Par une soirée ordinaire à Beyrouth, la fête bat son plein dans les discothèques, les touristes affluent dans les restaurants du bord du mer et les lumières des gratte-ciel éclairent l'horizon. Mais le réel retour en force du Liban est freiné par un problème récurrent: les coupures d'électricité, liées à des infrastructures vieillissantes et endommagées par les guerres.

La fréquence de ces coupures dépend de la zone dans laquelle on se trouve: Beyrouth est la mieux lotie, avec un accès à 21h de courant par jour. Mais à Saïda, ville portuaire du sud du pays, ces coupures peuvent durer jusqu'à douze heures par jour.

Les problèmes d'électricité du Liban remontent à la guerre civile de 1975-90, qui a laissé le pays en ruines et retardé le développement des infrastructures. Aucune nouvelle centrale n'a été construite depuis plus de dix ans. Depuis, une mauvaise gestion et la corruption n'ont pas amélioré la situation, de même que le conflit au Proche-Orient.

Israël a bombardé plusieurs centrales électriques avant le retrait de ses troupes du Pays du Cèdre en mai 2000, retrait qui a mis fin à 18 ans d'occupation. Lors de la guerre contre le Hezbollah en 2006, l'Etat hébreu s'en est également pris à des réservoirs de carburant de la centrale de Jiyeh, au sud de la capitale. Les dégâts ont depuis été réparés.

Le problème est encore plus prononcé avec l'arrivée massive de touristes: environ deux millions attendus cet été, un record qui surpasse même les années glamour ayant précédé la guerre civile. Si commerçants, hôteliers et restaurateurs apprécient d'avoir davantage de travail, cet afflux risque de peser sur leurs équipements.

«Mes deux groupes électrogènes me coûtent environ 2000 dollars par mois entre le gazole et la maintenance», confie Samir Ballouz, propriétaire du Mina Beach House, au sud de Beyrouth. «L'électricité est très mauvaise, et nous dépensons de l'argent à toute heure», poursuit M. Ballouz, qui paie également un millier de dollars par mois à Electricité du Liban (EDL). «Il n'y a pas une personne au Liban qui ne souffre pas à cause de l'électricité».

Les tarifs n'ont pas été augmentés depuis 1996, même si de nombreux utilisateurs seraient prêts à débourser davantage s'ils avaient la certitude d'avoir du courant 24 heures sur 24. Selon le ministre de l'Energie Gébrane Bassil, la demande aux heures de pointe est d'environ 2.500 mégawatts.
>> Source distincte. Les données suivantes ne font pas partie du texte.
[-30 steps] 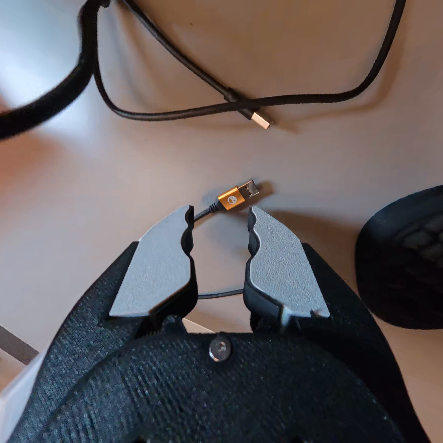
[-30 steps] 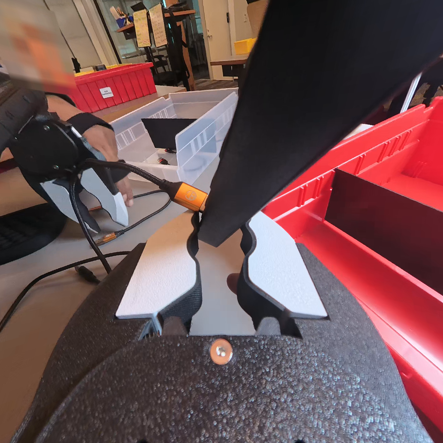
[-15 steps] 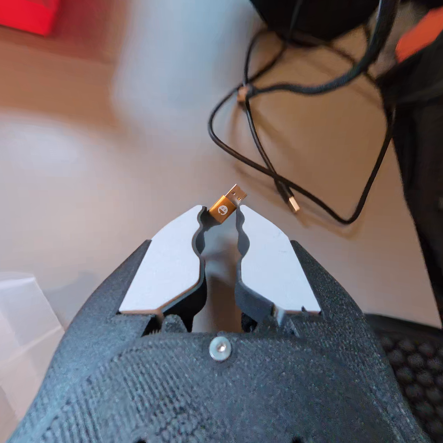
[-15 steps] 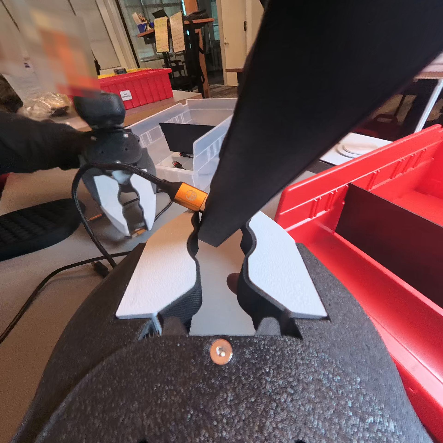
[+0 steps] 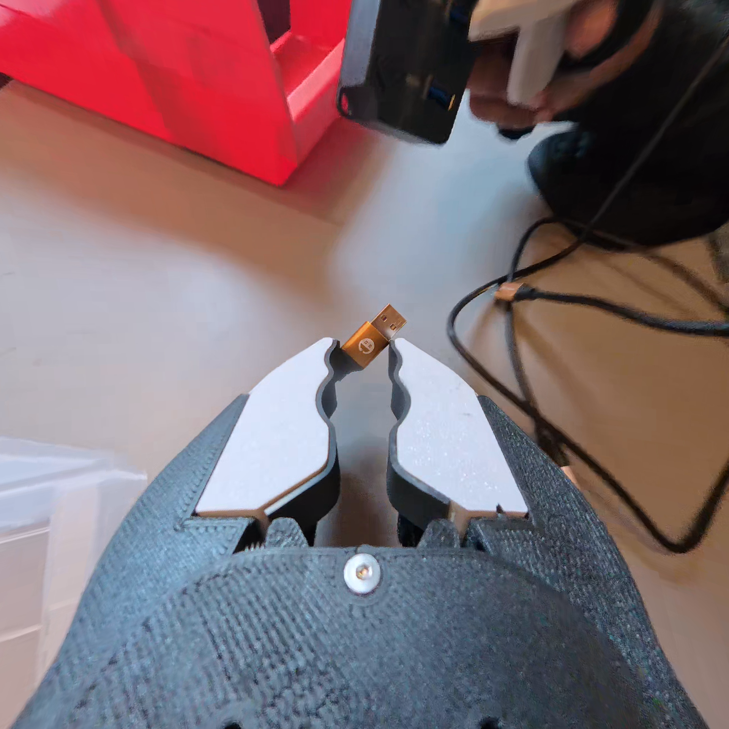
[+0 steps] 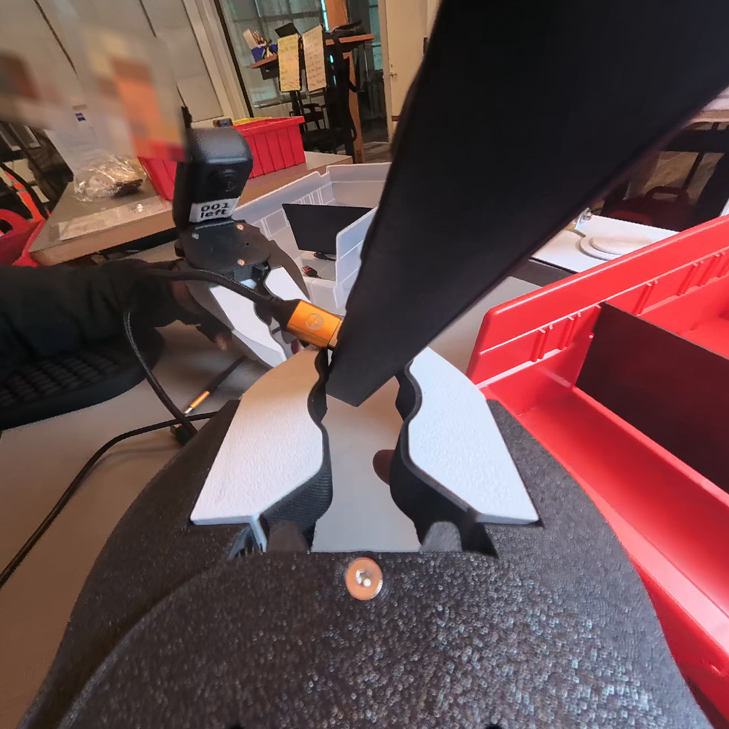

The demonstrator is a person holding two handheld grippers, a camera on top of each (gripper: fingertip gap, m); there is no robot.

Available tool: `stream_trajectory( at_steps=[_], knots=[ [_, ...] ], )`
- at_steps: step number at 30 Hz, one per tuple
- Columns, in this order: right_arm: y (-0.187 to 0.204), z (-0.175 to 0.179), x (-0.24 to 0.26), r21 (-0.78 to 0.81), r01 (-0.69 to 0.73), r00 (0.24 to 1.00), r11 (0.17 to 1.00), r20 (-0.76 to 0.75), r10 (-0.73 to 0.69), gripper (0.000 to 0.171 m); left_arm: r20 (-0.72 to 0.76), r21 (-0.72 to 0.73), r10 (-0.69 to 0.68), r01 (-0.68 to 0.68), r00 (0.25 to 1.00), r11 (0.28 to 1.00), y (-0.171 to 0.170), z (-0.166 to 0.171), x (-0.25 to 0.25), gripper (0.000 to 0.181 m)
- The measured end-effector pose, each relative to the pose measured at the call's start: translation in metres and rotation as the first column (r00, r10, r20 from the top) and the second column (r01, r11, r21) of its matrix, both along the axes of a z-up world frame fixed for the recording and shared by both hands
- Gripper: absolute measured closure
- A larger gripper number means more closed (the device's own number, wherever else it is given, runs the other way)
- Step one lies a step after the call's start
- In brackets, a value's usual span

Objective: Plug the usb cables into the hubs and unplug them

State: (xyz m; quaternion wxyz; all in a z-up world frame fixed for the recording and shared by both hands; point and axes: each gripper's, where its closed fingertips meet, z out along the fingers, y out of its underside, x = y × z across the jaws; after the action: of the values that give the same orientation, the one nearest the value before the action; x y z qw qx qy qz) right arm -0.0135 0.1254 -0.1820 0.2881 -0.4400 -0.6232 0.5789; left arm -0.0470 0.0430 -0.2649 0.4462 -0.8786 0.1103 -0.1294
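My left gripper (image 5: 363, 345) is shut on an orange USB plug (image 5: 372, 335), held at the fingertips above the table with its metal end pointing up and right. The black hub (image 5: 402, 67) hangs ahead at the top, held by my right gripper (image 5: 524, 59). In the right wrist view my right gripper (image 6: 365, 369) is shut on the lower end of the hub (image 6: 513, 157). A second orange plug (image 6: 313, 321) with a braided cable sits in the hub's left side. The left gripper's fingers (image 6: 248, 327) show just behind that plug.
A red bin (image 5: 177, 71) stands behind the hub and fills the right of the right wrist view (image 6: 591, 394). Loose black cables with an orange connector (image 5: 513, 292) lie on the table. A clear bin (image 6: 343, 197) and a black mesh pad (image 6: 59, 378) stand nearby. My right fingertips sit around 12 cm from my left ones.
My left gripper closed on the orange plug that lay on the table, lifted it and swung toward the hub. My right gripper kept hold of the hub.
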Motion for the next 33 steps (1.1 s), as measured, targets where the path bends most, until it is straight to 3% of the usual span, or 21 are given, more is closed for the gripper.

EDL ne peut en fournir que 1500...

Le 21 juin dernier, le gouvernement a approuvé un plan pour produire 5.000 mégawatts à partir de 2015, sans coupure quotidienne, grâce à la construction de nouvelles centrales et au développement des énergies solaire et éolienne. M. Bassil précise que le projet devrait coûter environ 4,8 milliards de dollars, dont 1,5 milliard du gouvernement, au cours des quatre prochaines années.

Mais pour beaucoup, l'Etat doit cesser d'investir pour EDL et utiliser cet argent pour lutter contre la corruption, améliorer le paiement des factures et octroyer un rôle plus important au secteur privé. «Il est inacceptable qu'une économie basée sur le libre-échange, qui est intégrée dans la région et dans l'économie mondiale, ait un secteur de l'électricité aussi mauvais», déplore Nassib Ghobril, analyste de la Byblos Bank.
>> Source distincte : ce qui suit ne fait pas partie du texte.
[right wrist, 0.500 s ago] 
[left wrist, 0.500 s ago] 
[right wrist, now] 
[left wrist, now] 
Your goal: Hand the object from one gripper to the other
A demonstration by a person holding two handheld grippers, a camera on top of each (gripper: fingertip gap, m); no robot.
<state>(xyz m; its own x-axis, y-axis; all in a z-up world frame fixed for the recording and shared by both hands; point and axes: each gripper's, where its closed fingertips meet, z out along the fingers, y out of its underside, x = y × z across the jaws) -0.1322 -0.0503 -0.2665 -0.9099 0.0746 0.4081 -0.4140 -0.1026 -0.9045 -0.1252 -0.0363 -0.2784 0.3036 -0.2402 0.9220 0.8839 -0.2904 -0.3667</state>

Selon un rapport rendu public en 2009 par la Banque mondiale, un tiers de l'électricité produite au Liban provient des groupes électrogènes des particuliers, près de six foyers sur dix possédant au moins un générateur ou un groupe électrogène.

Nabil Barakat, patron d'un studio photo, paie environ 230 dollars par mois pour un générateur et 300 dollars à EDL. Cet homme de 60 ans éclate de rire quand on lui demande s'il pense que l'Etat fournira bientôt du courant 24 heures sur 24. «Si vous revenez dans 50 ans et posez la question à mes petits-enfants, ils vous diront qu'il y a toujours des coupures d'électricité au Liban».